PROBLEM:
Write back every line of the listing exactly, excluding images.

DATASET EXTRACT:

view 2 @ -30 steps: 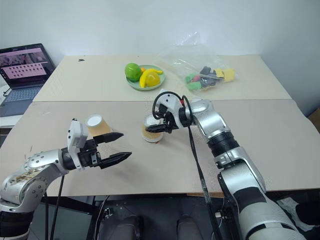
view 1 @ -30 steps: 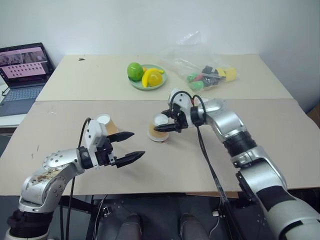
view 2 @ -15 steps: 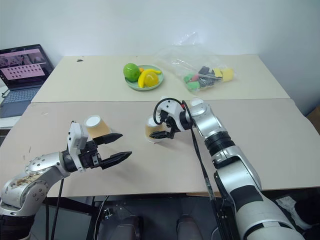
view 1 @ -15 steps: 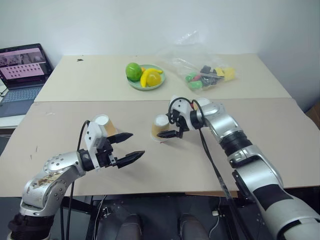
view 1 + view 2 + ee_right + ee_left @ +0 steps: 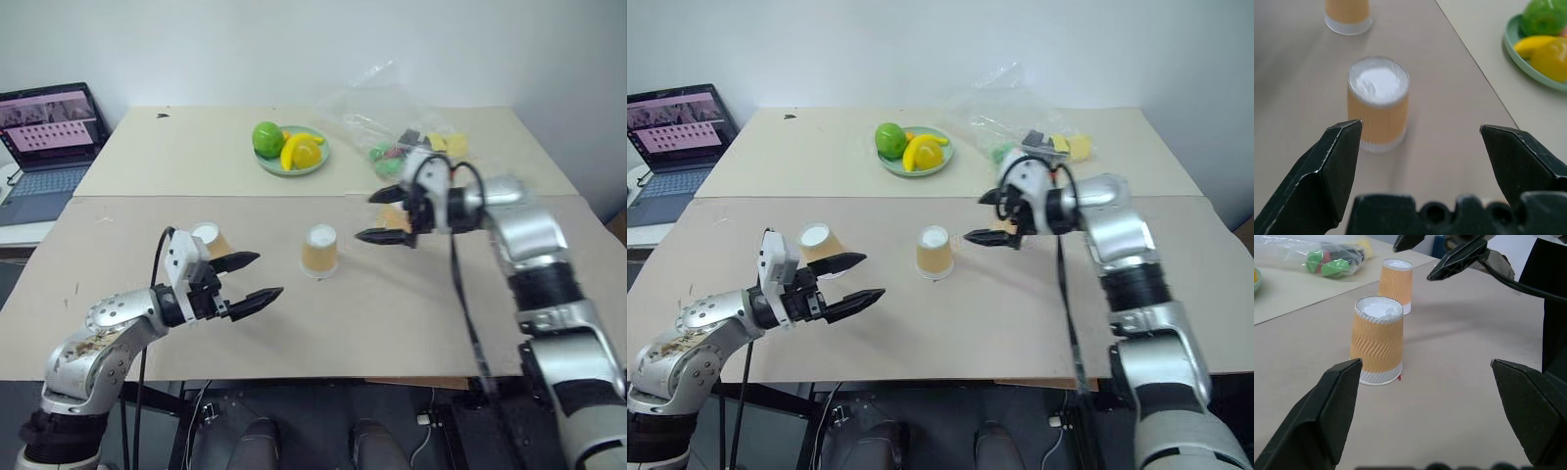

RESULT:
view 2 @ -30 steps: 
view 1 @ -30 steps: 
view 2 @ -15 steps: 
view 1 @ -15 steps: 
view 1 + view 2 + ee_right + ee_left @ +0 steps: 

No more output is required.